The Fix: The Fix is an outlet for journalists and media managers, particularly in Europe. Would you have any advice for journalists, for reporters, on how to think about this information and coordinated manipulation on Wikipedia, how not to fall prey to manipulation when using Wikipedia? How should they think about it?
Carl Miller: Firstly, write more about possible manipulation on Wikipedia, it’s important. I think Wikipedia is massively overlooked as a topic for mainstream journalism. I think it’s crazy that there isn’t more mainstream journalism and more mainstream journalists looking at Wikipedia and the things that happen there. It’s weirdly under the radar.
I work as a journalist in this area as well. And I would say that we, the journalists that cover how information and online influence works, we’ve massively over-focused on Facebook and Twitter. There’s all these other information sources out there.
Partly the whole point of this work was to make that point and to say – what about Quora? What about GitHub? What about small niche forums that directly access the specific audience you might want to reach? There’s so many information sources out there that we need to try and cover.

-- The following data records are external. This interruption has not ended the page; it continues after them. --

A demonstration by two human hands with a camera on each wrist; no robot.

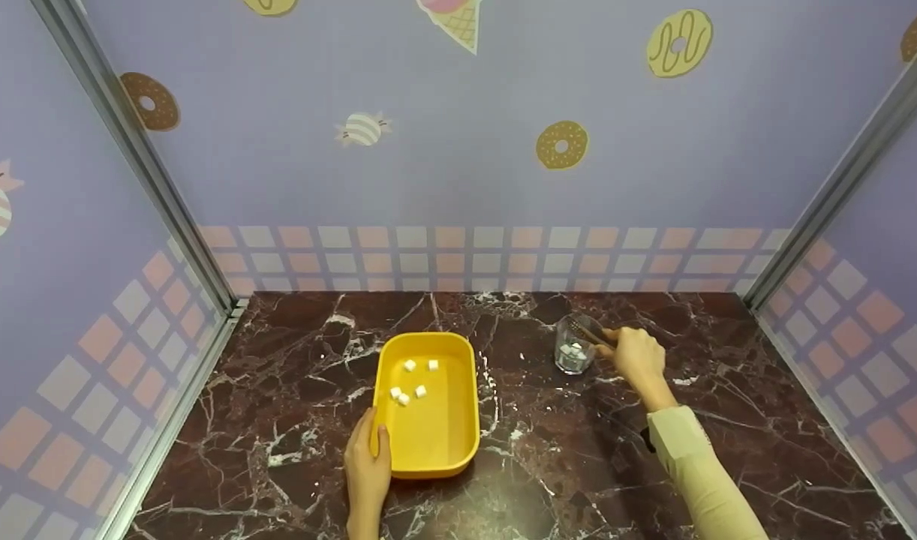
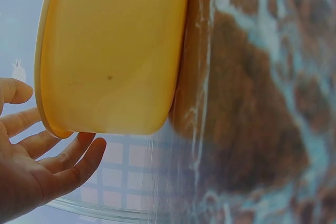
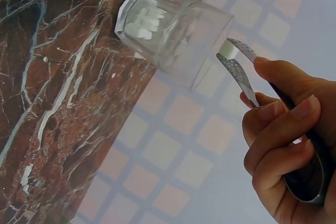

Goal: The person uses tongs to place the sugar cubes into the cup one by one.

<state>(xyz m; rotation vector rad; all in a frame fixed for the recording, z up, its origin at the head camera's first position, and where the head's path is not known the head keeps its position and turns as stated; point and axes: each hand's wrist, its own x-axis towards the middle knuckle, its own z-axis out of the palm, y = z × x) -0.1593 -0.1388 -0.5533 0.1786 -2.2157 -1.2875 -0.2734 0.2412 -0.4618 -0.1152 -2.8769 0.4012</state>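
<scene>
My left hand (image 1: pixel 368 465) holds the near left side of a yellow rectangular tub (image 1: pixel 447 435), its thumb at the rim. Several small white cubes (image 1: pixel 420 391) lie on the tub floor. To the right, my right hand (image 1: pixel 640 358) grips metal tongs (image 3: pixel 241 81) with perforated tips. Between those tips is one white cube (image 3: pixel 228 49), close to the mouth of a clear glass (image 3: pixel 184 30). More white cubes (image 3: pixel 143 23) sit at the bottom of that glass, which stands upright on the table.
The dark red marble-patterned tabletop (image 1: pixel 301 480) is enclosed by lilac walls (image 1: pixel 458 172) printed with sweets and squares. Metal corner posts (image 1: pixel 158 180) rise at both back corners. The glass stands near the back wall, right of the tub.
</scene>
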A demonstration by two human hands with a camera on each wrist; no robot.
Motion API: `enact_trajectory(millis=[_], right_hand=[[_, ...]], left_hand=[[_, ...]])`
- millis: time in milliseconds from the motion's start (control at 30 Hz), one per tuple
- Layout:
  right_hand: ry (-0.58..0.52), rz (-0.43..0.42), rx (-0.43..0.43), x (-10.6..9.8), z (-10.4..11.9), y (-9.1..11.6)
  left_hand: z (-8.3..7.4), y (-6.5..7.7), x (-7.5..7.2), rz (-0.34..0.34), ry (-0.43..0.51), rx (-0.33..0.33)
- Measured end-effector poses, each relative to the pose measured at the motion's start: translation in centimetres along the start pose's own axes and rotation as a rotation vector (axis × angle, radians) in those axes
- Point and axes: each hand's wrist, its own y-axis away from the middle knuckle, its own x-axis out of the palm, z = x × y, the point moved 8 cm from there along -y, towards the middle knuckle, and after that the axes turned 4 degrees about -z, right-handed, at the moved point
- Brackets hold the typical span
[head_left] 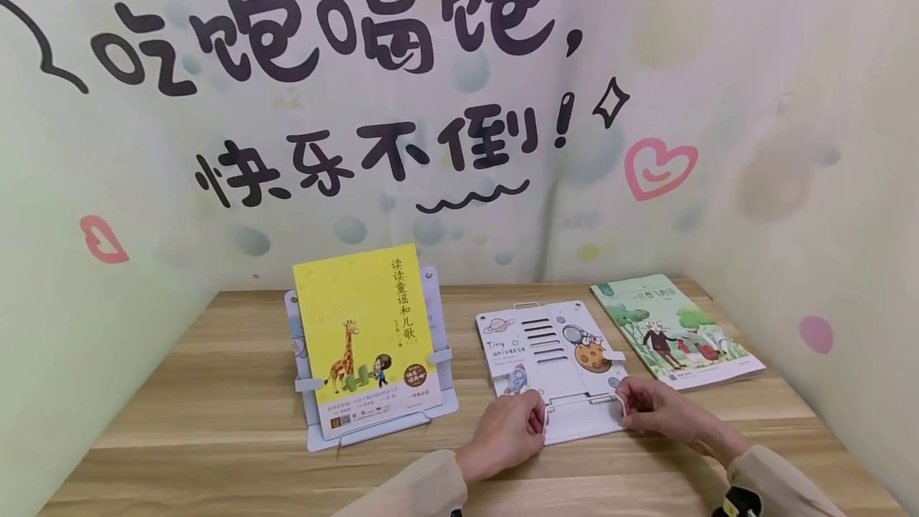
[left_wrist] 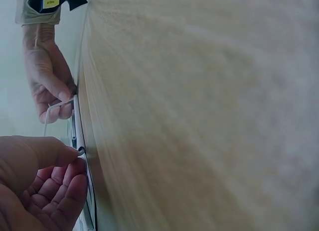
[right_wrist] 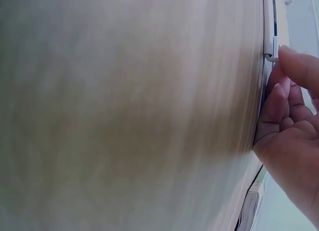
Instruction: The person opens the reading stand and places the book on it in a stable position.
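Observation:
A white book stand (head_left: 543,369) printed with planets and "Tiny universe" lies low on the wooden table. At its front left corner, my left hand (head_left: 508,429) pinches the end of a thin white wire bracket (left_wrist: 81,151) between thumb and index finger. My right hand (head_left: 664,413) pinches the same bracket at the front right corner. In the right wrist view the wire end (right_wrist: 271,57) meets the thumb and fingertip of the right hand (right_wrist: 294,96). The left hand's other fingers (left_wrist: 55,191) are loosely curled below the pinch.
On the left, a yellow book (head_left: 366,333) leans on a second, pale stand (head_left: 438,317) with side clips. A green picture book (head_left: 675,329) lies flat at the right, close by the white stand. A wall with large black lettering (head_left: 395,142) rises behind the table (head_left: 237,453).

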Motion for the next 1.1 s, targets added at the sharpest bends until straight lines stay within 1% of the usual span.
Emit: enact_trajectory(millis=[167,300,533,600,767,833,933,1033,1100], right_hand=[[-0.005,0.007,-0.020,0.0,0.1,-0.1],[-0.006,0.013,-0.001,-0.1,-0.2,-0.1],[-0.028,0.064,-0.006,0.0,-0.3,-0.1],[-0.024,0.079,0.001,0.1,-0.3,0.0],[-0.007,0.087,-0.018,0.1,0.0,0.1],[-0.010,0.083,-0.026,0.2,0.1,0.2],[-0.015,0.077,-0.016,0.2,0.0,0.3],[-0.015,0.076,-0.009,0.2,-0.1,0.4],[-0.013,0.083,-0.016,0.2,-0.1,0.4]], left_hand=[[-0.5,0.0,-0.2,-0.022,-0.053,0.047],[-1.0,0.0,-0.3,-0.034,-0.097,0.094],[-1.7,0.2,-0.1,-0.027,-0.176,0.159],[-2.1,0.3,0.1,-0.022,-0.214,0.188],[-2.7,0.5,0.1,-0.030,-0.283,0.247],[-2.7,0.5,0.1,-0.029,-0.280,0.244],[-2.5,0.5,0.1,-0.016,-0.267,0.231],[-2.3,0.4,0.2,0.005,-0.239,0.221],[-2.1,0.4,0.3,0.031,-0.201,0.218]])
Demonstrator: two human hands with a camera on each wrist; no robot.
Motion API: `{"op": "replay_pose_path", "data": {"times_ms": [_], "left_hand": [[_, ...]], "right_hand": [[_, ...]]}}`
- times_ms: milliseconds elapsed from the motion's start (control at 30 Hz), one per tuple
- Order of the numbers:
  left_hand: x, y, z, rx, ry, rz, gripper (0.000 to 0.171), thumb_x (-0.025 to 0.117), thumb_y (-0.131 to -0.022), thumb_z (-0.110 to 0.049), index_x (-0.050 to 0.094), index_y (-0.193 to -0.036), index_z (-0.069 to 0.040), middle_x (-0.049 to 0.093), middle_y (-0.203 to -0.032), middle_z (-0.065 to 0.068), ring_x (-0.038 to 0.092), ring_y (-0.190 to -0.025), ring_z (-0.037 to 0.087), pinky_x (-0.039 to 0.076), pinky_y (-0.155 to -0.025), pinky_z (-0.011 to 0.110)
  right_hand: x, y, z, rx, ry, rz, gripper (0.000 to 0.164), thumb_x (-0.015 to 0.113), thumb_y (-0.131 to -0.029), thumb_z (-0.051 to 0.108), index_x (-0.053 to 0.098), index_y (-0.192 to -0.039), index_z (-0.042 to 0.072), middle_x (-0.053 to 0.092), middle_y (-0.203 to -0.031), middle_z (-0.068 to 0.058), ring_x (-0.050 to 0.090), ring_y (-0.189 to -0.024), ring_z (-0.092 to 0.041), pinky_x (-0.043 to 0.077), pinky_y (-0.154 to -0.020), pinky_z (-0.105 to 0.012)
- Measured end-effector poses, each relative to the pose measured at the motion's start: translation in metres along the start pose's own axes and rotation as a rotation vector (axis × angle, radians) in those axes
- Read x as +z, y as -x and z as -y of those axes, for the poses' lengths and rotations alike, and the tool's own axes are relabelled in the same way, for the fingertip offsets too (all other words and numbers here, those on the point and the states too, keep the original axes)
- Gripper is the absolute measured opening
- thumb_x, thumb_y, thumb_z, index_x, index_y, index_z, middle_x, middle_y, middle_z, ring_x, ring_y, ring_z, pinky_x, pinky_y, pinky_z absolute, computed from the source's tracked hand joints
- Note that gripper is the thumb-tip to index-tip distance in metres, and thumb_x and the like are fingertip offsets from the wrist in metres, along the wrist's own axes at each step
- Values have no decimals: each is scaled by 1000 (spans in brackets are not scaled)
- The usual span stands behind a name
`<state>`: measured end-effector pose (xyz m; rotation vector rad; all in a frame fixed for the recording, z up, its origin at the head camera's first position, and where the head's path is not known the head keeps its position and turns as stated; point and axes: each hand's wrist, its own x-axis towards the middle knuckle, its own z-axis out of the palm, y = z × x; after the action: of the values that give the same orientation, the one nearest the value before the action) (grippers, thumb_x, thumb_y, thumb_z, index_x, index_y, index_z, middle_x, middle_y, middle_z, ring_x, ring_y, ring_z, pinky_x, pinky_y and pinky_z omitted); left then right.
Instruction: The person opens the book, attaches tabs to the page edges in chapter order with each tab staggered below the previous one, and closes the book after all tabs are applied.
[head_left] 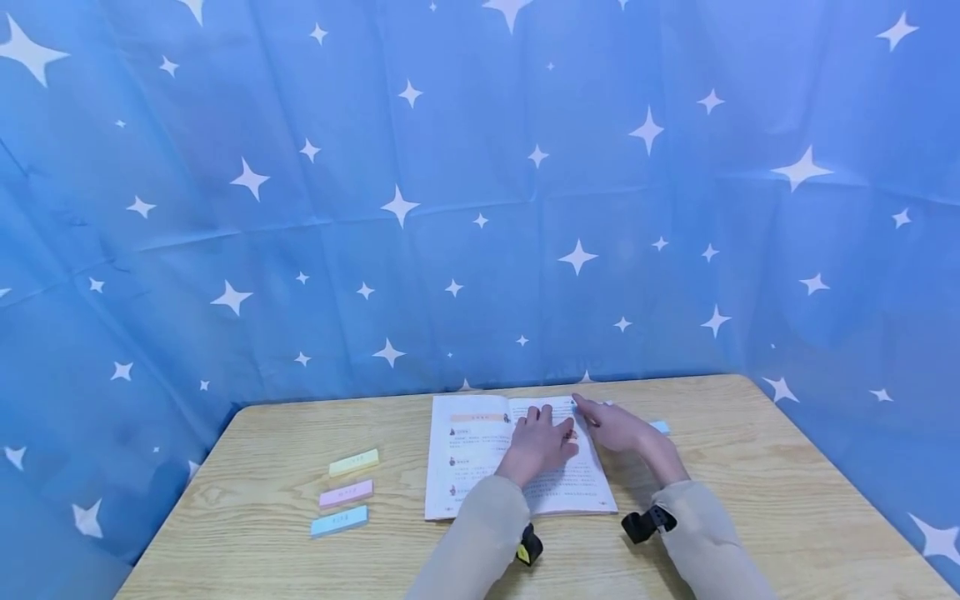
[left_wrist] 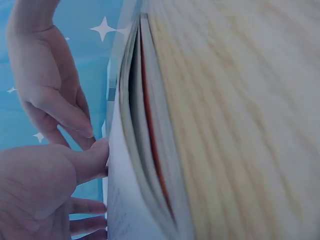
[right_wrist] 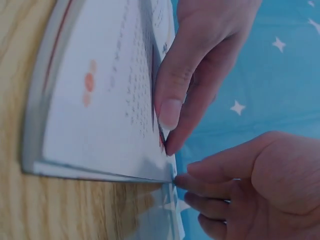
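An open book (head_left: 480, 467) lies near the table's back edge, its pages covered in print with small coloured pictures. My left hand (head_left: 542, 442) rests on the right-hand page, fingers spread. My right hand (head_left: 615, 427) is at that page's top outer corner, its index fingertip touching the edge. A small bluish spot shows by its fingertips in the head view. In the right wrist view, the thumb (right_wrist: 196, 169) of this hand sits close to the index finger; whether they pinch something is too small to tell. The page edges (left_wrist: 142, 125) stand slightly apart in the left wrist view.
Left of the book lie a yellow sticky-note pad (head_left: 354, 462), a pink pad (head_left: 346, 494) and a blue pad (head_left: 340, 522), spaced in a column. Another pale blue piece (head_left: 660, 427) is partly hidden behind the right wrist. A starry blue curtain (head_left: 480, 183) hangs behind the table.
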<state>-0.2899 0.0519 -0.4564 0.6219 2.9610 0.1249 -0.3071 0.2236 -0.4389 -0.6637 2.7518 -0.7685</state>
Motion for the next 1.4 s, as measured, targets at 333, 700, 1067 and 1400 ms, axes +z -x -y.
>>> {"op": "replay_pose_path", "data": {"times_ms": [333,700,1067,1400], "left_hand": [[-9,27,13,55,99,24,55,46,-106,-45,40,-157,-22,32,-159,14,31,-146,30,37,-113,46],[-17,61,31,-4,155,63,60,52,-105,-43,38,-157,-18,26,-161,22,26,-148,37,33,-115,50],[-11,94,55,-37,154,69,64,55,-103,-43,37,-157,-15,21,-162,24,24,-148,38,34,-114,50],[-12,119,76,-31,131,104,65,54,-103,-43,36,-158,-14,21,-159,31,25,-146,46,36,-112,54]], "right_hand": [[0,16,10,-52,-11,58,56,50,-105,8,28,-155,-6,33,-155,-32,56,-119,-45,41,-104,-55],[11,41,20,-118,-37,136,69,63,-102,28,33,-154,-6,29,-157,-30,29,-142,-51,22,-112,-68],[17,64,22,-148,18,178,95,76,-88,47,32,-155,-2,11,-162,-31,18,-145,-54,29,-109,-67],[21,75,20,-27,19,146,92,79,-87,40,34,-153,-7,17,-159,-35,25,-144,-51,36,-107,-61]]}}
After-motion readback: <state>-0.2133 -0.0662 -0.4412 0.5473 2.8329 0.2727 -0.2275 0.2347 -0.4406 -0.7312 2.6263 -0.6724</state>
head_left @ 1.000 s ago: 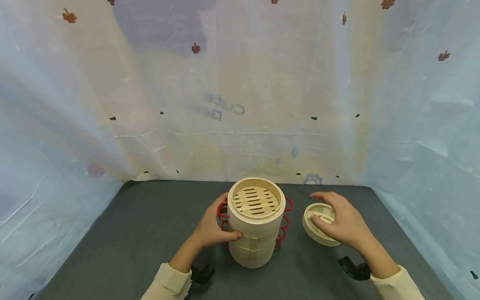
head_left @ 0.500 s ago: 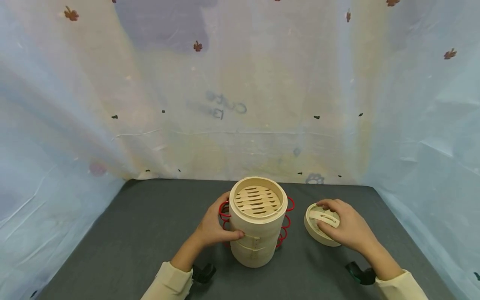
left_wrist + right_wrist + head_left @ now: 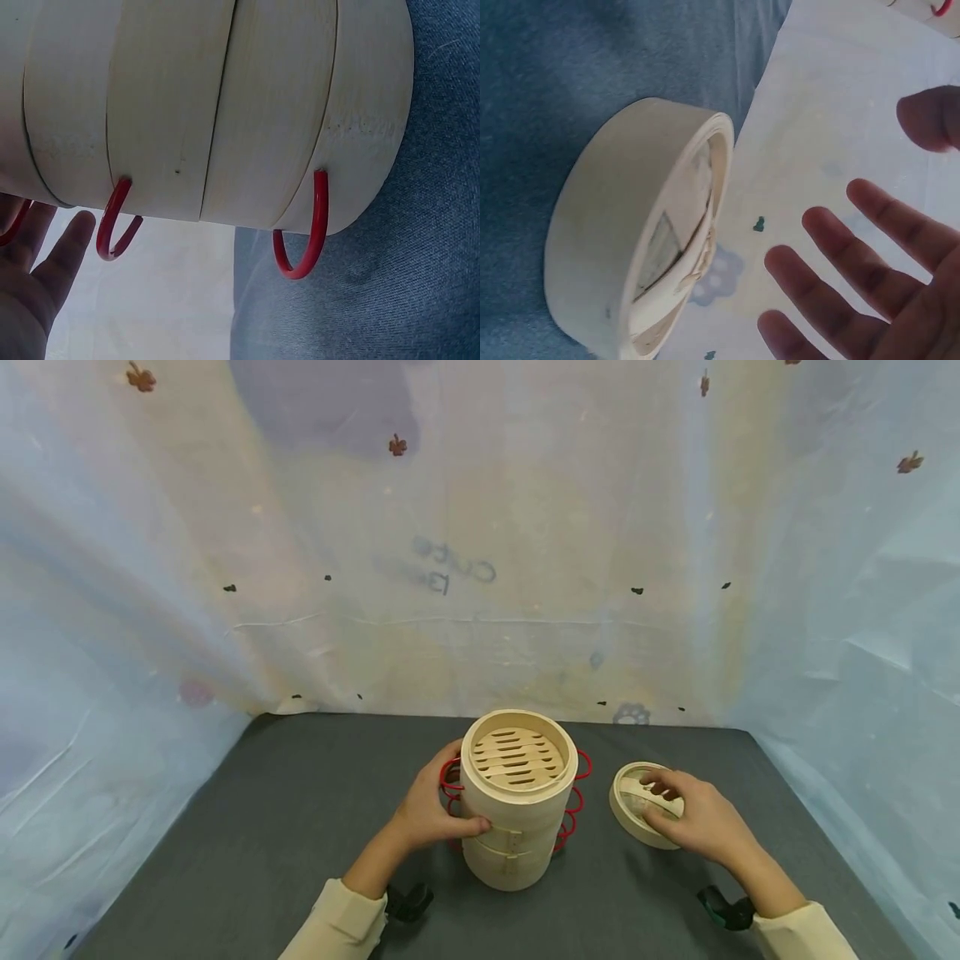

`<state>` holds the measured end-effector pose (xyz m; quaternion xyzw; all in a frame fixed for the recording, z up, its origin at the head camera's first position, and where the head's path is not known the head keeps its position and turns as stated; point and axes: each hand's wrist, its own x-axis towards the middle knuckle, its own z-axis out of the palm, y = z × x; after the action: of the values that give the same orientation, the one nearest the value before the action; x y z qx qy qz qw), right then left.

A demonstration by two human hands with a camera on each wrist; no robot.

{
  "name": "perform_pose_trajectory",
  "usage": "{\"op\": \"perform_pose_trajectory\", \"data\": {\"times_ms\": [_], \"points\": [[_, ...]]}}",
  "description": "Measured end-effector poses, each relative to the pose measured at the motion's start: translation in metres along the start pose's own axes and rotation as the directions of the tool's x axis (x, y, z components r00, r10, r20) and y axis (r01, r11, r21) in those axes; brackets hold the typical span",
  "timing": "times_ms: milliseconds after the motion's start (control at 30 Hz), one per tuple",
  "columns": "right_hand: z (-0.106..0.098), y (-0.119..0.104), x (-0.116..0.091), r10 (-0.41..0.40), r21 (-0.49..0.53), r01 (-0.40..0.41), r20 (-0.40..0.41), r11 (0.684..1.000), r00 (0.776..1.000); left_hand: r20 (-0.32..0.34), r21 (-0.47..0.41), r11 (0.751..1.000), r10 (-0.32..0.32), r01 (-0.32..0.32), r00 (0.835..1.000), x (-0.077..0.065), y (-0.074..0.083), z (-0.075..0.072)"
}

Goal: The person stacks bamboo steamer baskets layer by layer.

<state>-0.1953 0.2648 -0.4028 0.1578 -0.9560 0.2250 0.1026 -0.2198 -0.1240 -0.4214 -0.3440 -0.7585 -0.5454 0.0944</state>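
Observation:
A tall stack of pale bamboo steamer baskets (image 3: 510,822) stands upright on the dark table, its slatted top tier uncovered. My left hand (image 3: 431,806) grips its left side, thumb across the front and the other fingers mostly hidden behind. Red loop handles (image 3: 307,240) stick out from the baskets in the left wrist view. To the right lies a round bamboo lid (image 3: 628,818) with a strip handle across its top. My right hand (image 3: 705,818) is over the lid's right part; in the right wrist view its fingers (image 3: 840,247) are spread and apart from the lid.
The dark grey tabletop (image 3: 322,793) runs back to a pale plastic curtain (image 3: 525,568) with leaf and paw prints, which also closes in both sides. Black straps (image 3: 408,903) show at both wrists.
My right hand has shifted slightly down and right over the lid, its fingers drawing in closer to the handle. My left hand keeps its grip on the steamer stack.

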Motion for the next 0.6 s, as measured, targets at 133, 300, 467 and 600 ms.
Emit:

We can’t just think that Facebook and Twitter are the places where information manipulation is happening.
Of course, in terms of actually using Wikipedia as a source, journalists shouldn’t be [doing that]. Wikipedia isn’t an original primary source and therefore journalists should only be tracking it back to the sources which it gathers together. I understand that journalists are busy, but that’s always the way that journalists have needed to use it.
One of the problems more generally is the way that journalists will write something wrong, which they see on Wikipedia in their sources, which then can get linked back to Wikipedia as a way of substantiating that source. That’s a cyclical loop that can be quite unhelpful.
But broadly speaking, the fact that any journalist is reading this article, is a good sign because simply to be interested in this topic and in Wikipedia, is the first step – because we really need more coverage on information spaces as precious as this one.